## PyCity Schools Analysis

##### Top and Bottom Performing Schools
- The most immediate observation is that Charter schools populate the top 5 performing schools and District schools populate the bottom 5 performing schools for standardized test scores. 
- Overall, District schools had lower standardized test scores than Charter schools.

##### Subject Grades
- Math and Reading standardized test scores seem to stay the same across the board between grades in a school. 
- If the test grades deviated wildly from each other between different grades, further analysis would be required. That doesn't appear to be the case.
- Therefore, any solutions that would improve one grade's performance would probably work for all the other grades as well, across most of these schools.

##### Budget & Population
- Large Schools (population greater than 2000 students) appear to have a significantly lower overall passing rate than schools with less than 2000 students, by about 20%.
- It appears the more that schools spent on their students in \$\$ amounts, the less well they performed on these standardized tests.
- Charter schools have smaller budgets than District schools. They also have fewer students.

##### Conclusions
- Given the observations and conditions above, one of the conclusions we might draw from this dataset is that a higher school budget doesn't necessarily mean better performance on standardized tests.
- Perhaps there is a correlation between the *size* of a school and performance on standardized tests, however, and it would be a good set of data to delve further into.
- Specifically, this data shows that the more students a school has, the worse its performance on standardized tests.

##### Opinions
- This could be the result of numerous factors; in my opinion it would be due to the lack of attention to every individual student in the time crunch required of teachers to get their lessons across. However this data doesn't necessarily prove that theory in and of itself so we would require further data. Perhaps something like *Average Amount of Time Teacher Spends With Individual Students* or something similar.

##### Other 
- Why is there someone named 'Dr. Richard Scott' in the student list under Huang High School? Are some teachers actually mixed in with these students? What if some of them don't have prefixes like 'Dr.' in their name?
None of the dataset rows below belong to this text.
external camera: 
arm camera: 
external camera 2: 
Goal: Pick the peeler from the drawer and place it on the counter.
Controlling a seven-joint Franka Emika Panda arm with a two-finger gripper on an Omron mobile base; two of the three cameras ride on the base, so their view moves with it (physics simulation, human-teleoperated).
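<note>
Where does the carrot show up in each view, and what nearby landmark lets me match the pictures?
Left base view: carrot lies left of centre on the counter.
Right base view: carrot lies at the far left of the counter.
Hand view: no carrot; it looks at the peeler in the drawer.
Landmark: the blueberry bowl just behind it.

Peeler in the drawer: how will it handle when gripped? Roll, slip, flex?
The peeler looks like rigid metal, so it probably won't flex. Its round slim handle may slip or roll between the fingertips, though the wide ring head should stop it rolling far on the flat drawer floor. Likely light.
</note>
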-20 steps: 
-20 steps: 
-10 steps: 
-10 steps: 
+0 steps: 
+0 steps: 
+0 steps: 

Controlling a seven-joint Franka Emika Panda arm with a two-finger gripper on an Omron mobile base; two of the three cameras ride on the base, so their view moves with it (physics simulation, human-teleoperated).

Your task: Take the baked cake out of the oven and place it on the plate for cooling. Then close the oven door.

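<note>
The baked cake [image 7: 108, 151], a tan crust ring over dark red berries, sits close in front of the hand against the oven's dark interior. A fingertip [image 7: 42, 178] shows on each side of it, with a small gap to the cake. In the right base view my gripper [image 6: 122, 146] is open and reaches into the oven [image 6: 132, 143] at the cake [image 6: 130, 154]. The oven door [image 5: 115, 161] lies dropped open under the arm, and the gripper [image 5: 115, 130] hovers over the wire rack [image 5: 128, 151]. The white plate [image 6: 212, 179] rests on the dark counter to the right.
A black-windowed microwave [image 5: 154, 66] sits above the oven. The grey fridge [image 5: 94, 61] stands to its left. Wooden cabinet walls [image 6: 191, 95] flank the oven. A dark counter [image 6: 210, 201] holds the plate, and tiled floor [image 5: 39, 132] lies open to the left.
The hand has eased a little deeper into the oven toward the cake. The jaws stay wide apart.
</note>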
Does this data need further scrubbing? My numbers seem generally the same as the example results we were shown so I'm just going to trust the teachers on this one.

In [1]:
import pandas as pd

In [2]:
#import schools and then students file
schools_file = "Resources/schools_complete.csv"
students_file = "Resources/students_complete.csv"

In [3]:
#read one dataframe for schools
schools_df = pd.read_csv(schools_file)
# schools_df.head()

In [4]:
#rename 'name' column to 'school' to prepare for merge
schools_df = schools_df.rename(columns={"name":"school"})
# schools_df.head()

In [5]:
#read second dataframe for students
students_df = pd.read_csv(students_file)
# students_df.head()

In [6]:
#outer merge on 'school' column
merged_df = pd.merge(schools_df, students_df, on="school", how="outer")
merged_df.head()

Unnamed: 0,School ID,school,type,size,budget,Student ID,name,gender,grade,reading_score,math_score
0,0,Huang High School,District,2917,1910635,0,Paul Bradley,M,9th,66,79
1,0,Huang High School,District,2917,1910635,1,Victor Smith,M,12th,94,61
2,0,Huang High School,District,2917,1910635,2,Kevin Rodriguez,M,12th,90,60
3,0,Huang High School,District,2917,1910635,3,Dr. Richard Scott,M,12th,67,58
4,0,Huang High School,District,2917,1910635,4,Bonnie Ray,F,9th,97,84


In [7]:
#check for missing data
#merged_df.count()
#check columns
merged_df.columns

Index(['School ID', 'school', 'type', 'size', 'budget', 'Student ID', 'name',
       'gender', 'grade', 'reading_score', 'math_score'],
      dtype='object')

## District Summary

In [8]:
#Create Dataframe with headers: 'Total Schools', 'Total Students,' 'Total Budget', 'Avg Math Score', 'Avg Reading Score',
#'% Passing Math', '% Passing Reading,' % Overall Passing Rate'
totalschools = merged_df['school'].nunique()
totalschools

15

In [9]:
totalstudents = len(merged_df['name'])
totalstudents

39170

In [10]:
totalbudget = sum(schools_df['budget'])
totalbudget

24649428

In [11]:
#score averages
mathscore = merged_df['math_score'].mean()
readingscore = merged_df['reading_score'].mean()

In [12]:
#passing score formulas
#return the amount of math scores above 65
#revision: actually this assignment considers 'above 70' to be passing
#anyway this formula passes the amount of students whose scores are over 70. all little harvard prodigies.
passmath = len(merged_df.loc[merged_df['math_score'] > 70, ['math_score']])
passmath

28356

In [13]:
#average is the amount of passing scores divided by all students. example file reads 72.392137
#if passing score is '65' i get 0.83 which doesn't match the example file
#if passing scores is '70' i get '0.72392137' which matches the example file. so i'll go with that then.
#would be nice if the readme file specified what counts as a passing score.
percmath = passmath / totalstudents * 100
percmath

72.39213683941792

In [14]:
passreading = len(merged_df.loc[merged_df['reading_score'] > 70, ['reading_score']])
percreading = passreading / totalstudents * 100
#according to the example this should read 82.971662
percreading

82.97166198621395

In [15]:
#get overall passing rate "(Average of the above two)" reading and writing and put it all in a new DF
#in the example the result is clearly wrong and gives 80.431606 as the average of 72.392137 and 82.971662
percpassing = (percmath + percreading) / 2
percpassing

77.68189941281594

In [16]:
#putting it together
dist_summary = pd.DataFrame({"Total Schools": totalschools,
                            "Total Students": totalstudents,
                            "Total Budget": totalbudget,
                            "Average Math Score": mathscore,
                            "Average Reading Score": readingscore,
                            "% Passing Math": percmath,
                            "% Passing Reading": percreading,
                            "% Overall Passing Rate": percpassing}, index=[0])

#formating
dist_summary["Total Budget"] = dist_summary["Total Budget"].map("${:,.2f}".format)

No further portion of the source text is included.